Time was when people routinely stayed for decades in marriages that were devoid of fun or frolics. How very different life is in 2014! Today, divorce has become commonplace. Recently, the Office for National Statistics said the number of 45- to 64-year-olds living alone has risen by 833,000 in two decades.
Naturally, many divorcées and divorcés do not plan on being celibate for the rest of their lives. They want to get back to what Virgil called the notus calor — the well-remembered warmth of a sexual embrace.
Therefore, more mid-life people than ever are experiencing what it is to date again, and to go to bed with someone new. Dating often carries the burden of social awkwardness, and many promising relationships founder after that first diner à deux. Perhaps the most useful advice we can offer is to refrain from assuming that eating together will guarantee action in the bedroom. It might, but it might not.
Are there any health concerns about resuming sex? For instance, should you consult your doctor? Definitely not! Your GP would be astounded if you asked for a ‘pre-sex check-up’.
However, men who are about to resume intercourse are sometimes worried that unaccustomed passion might be too much for their hearts. It’s very rare for gentlemen of a certain age to keel over during sexual action but such disasters do occasionally occur. The most celebrated case is that of President Félix Faure of France. On 16 February 1899, he collapsed and died while being given oral sex by his new mistress.
There are some health issues you need to know about. If you are a man returning after a long lay-off, you could have trouble getting an erection. The likeliest causes include obesity, anxiety and guilt about your previous partner. If it persists, it could be caused by diabetes or a circulatory disorder. A flaccid penis is not only frustrating, but may indicate medical problems. Successful treatment is usually possible.
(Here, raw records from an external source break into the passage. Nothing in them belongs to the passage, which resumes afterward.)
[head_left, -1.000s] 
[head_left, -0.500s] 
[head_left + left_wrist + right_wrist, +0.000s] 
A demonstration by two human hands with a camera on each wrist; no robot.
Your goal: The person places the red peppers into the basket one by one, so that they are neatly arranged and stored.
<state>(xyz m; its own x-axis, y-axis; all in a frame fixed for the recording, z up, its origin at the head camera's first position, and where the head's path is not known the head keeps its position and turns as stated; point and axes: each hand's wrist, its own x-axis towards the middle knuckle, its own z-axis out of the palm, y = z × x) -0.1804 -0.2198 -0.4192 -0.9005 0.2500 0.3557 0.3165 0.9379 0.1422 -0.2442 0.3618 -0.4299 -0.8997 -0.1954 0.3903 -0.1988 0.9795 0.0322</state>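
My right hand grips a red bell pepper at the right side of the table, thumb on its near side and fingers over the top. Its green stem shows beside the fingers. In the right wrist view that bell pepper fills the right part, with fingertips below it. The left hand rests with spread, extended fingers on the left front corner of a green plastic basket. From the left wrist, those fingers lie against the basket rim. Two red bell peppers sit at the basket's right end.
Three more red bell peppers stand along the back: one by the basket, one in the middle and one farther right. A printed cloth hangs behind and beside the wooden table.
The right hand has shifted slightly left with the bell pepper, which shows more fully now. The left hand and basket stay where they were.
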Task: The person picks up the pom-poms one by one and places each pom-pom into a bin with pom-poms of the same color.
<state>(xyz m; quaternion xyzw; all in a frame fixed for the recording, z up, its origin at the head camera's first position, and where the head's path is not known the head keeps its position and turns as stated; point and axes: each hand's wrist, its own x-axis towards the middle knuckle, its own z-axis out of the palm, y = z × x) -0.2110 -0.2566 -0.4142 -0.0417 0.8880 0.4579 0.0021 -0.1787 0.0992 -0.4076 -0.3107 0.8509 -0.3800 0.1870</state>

If you are a woman past the first flush of menopause, you might experience a lack of lubrication. This is usually due to the drop in hormone levels in the fourth decade. Fortunately, that can be made good by hormonal pessaries or creams prescribed by a doctor. Alternatively, one of the erotic ‘lubes’ available via the internet will almost certainly help. The biggest health risk is a sexually transmitted infection or STI. The nicest possible people may harbour something nasty. Just because a woman says she was faithful to her husband for 30 years does not mean he was faithful to her — she could have chlamydia without knowing it. The latest STI figures indicate that mid-life people are remarkably naive about sexual diseases, and that is why the incidence is rising. Last year, there was a 7 per cent increase among 45- to 64-year-olds and an 8.2 per cent increase among the over-65s.
You may be too old to make a baby — but you need to use a condom to be sure of avoiding infection. Admittedly, on a first date, it may feel embarrassing to produce one from your wallet or handbag, but it’s less mortifying than finding out that you have an urgent reason to attend a genito-urinary clinic.
Finally, here are a few bedtime tips. If you’re male, you might be desperate to prove to yourself (and her) that you’re still ultra-virile, and that you can thrust away vigorously for ages. However, this is not how to impress most women who want romancing, touching and caressing — and lots of reassurance and compliments. And don’t forget that the lady is most unlikely to be overly concerned about the size of your phallus. She’ll be far too busy fretting about whether you’re going to notice her wobbly tummy or her slightly descending nipples.
Unless she is decades younger than you, she may appreciate it if you apply some artificial lubrication, so it might be worth equipping yourself with a discreet sachet of Liquid Sylk or Pjur Aqua.
If you’re female, remember that unless your new man is unusually strait-laced, he will be grateful if you compliment him on his equipment because he might be nervous about using it with someone new.
Don’t worry about — or try to discuss — your stretch marks or cellulite. His mind won’t be on them. Do tell him if he is doing well, and congratulate him if he finds one of your erogenous zones.
Lastly, whatever your gender, do bear in mind that — unlike old dogs — we can learn new tricks. Your return to the ‘joy of sex’ is a marvellous opportunity to extend your repertoire and it may surprise you just how invigorating this can be.